Additionally, the ASU includes additional quantitative and qualitative disclosures required by lessees and lessors to help users better understand the amount, timing, and uncertainty of cash flows arising from leases. ASU No. 2016-02 is effective for fiscal years beginning after December 31, 2018, and interim periods within those fiscal years. Lessees and lessors are required to recognize and measure leases at the beginning of the earliest period presented using a modified retrospective approach. The modified retrospective approach includes a number of optional practical expedients that entities may elect to apply as well as transition guidance specific to nonstandard leasing transactions. The Company is currently evaluating the provisions of ASU No. 2016-02 to determine the potential impact the new standard will have on the Company's consolidated financial statements.

In March 2016, the FASB issued ASU No. 2016-05, “Effect of Derivative Contract Novations on Existing Hedge Accounting Relationships.” This ASU clarifies that changes in the counterparty to a derivative instrument designated as a hedge does not alone require it to be de-designated and therefore discontinue the application of hedge accounting. Companies are still required to evaluate whether it is probable that a counterparty will perform under the contract as part of the ongoing effectiveness assessment for hedge accounting. The new guidance is effective for annual periods beginning after December 15, 2016 and entities may adopt on a prospective or modified retrospective basis. The adoption of this pronouncement is not expected to have a material impact on the Company's consolidated financial statements.

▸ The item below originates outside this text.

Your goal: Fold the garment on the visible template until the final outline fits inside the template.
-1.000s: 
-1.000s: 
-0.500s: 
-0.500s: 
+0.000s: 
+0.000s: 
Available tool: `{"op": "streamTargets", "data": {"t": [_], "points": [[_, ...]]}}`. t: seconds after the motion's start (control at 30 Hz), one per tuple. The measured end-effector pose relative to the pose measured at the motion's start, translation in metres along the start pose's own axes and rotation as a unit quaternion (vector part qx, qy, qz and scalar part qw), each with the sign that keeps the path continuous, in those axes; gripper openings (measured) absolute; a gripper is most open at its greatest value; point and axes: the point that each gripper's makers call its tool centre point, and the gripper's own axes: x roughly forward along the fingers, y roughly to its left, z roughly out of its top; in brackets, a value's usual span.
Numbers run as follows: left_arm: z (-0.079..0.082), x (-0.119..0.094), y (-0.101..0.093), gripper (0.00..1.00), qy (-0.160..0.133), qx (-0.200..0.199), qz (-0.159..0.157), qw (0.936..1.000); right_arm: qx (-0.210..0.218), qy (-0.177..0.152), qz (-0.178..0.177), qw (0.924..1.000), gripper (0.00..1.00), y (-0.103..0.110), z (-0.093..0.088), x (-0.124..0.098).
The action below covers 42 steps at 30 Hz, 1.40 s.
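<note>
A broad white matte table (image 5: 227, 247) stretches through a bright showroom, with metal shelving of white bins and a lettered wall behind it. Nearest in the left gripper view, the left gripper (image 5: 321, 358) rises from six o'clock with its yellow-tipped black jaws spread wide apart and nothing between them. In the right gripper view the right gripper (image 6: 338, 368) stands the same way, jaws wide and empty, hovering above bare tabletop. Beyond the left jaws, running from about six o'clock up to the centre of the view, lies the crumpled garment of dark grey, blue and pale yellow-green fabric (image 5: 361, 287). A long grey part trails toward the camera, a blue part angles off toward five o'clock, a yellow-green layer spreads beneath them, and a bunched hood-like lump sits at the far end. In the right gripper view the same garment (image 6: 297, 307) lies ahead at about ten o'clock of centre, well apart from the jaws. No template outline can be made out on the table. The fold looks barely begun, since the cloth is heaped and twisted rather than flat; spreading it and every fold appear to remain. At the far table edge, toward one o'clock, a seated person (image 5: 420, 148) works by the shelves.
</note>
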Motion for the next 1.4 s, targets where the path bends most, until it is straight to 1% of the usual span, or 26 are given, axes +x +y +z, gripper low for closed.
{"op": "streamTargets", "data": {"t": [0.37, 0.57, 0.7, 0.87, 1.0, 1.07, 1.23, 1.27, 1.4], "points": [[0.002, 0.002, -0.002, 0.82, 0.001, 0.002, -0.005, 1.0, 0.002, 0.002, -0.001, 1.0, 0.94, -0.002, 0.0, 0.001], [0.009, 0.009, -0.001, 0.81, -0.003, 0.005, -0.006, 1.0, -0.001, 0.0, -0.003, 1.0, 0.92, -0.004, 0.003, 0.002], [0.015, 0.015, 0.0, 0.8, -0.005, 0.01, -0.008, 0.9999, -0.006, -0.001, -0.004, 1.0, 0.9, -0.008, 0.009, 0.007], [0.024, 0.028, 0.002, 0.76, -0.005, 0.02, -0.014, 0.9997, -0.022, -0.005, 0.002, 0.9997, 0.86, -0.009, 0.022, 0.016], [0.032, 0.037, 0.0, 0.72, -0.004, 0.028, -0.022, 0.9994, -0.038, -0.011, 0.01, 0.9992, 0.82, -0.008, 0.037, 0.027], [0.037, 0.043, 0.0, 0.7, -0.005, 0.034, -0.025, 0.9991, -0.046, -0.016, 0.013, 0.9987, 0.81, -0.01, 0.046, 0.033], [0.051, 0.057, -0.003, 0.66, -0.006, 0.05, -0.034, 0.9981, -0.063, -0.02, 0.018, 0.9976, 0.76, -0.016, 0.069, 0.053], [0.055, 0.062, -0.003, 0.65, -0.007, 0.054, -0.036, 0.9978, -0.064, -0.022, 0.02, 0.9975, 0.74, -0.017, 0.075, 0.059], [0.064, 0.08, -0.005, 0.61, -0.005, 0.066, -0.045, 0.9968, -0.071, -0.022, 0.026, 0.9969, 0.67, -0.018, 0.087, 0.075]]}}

In March 2016, the FASB issued ASU No. 2016-06, “Contingent Put and Call Options in Debt Instruments” clarifying the assessment of whether contingent call or put options that can accelerate the payment of principal on debt instruments are clearly and closely related to the economic characteristics and risks of their debt hosts, a criteria in assessing whether to bifurcate an embedded derivative.  The new pronouncement clarifies the exercise contingency and the event triggering the contingency does not need to be evaluated in the clearly and closely analysis relative to interest rates or credit risks. Rather, the call or put would be evaluated as a derivative regardless of the exercise contingency. Further, if an entity is no longer required to bifurcate a put or call option per the new guidance, the entity has a one-time option to irrevocably elect to measure that debt instrument in its entirety at fair value with changes in fair value recognized in earnings. ASU No. 2016-06 is effective for annual periods beginning after December 15, 2016 and early adoption is permitted. The ASU should be applied using the modified retrospective basis to existing instruments as of the beginning of the annual period of adoption.  The adoption of this pronouncement is not expected to have a material impact on the Company's consolidated financial statements.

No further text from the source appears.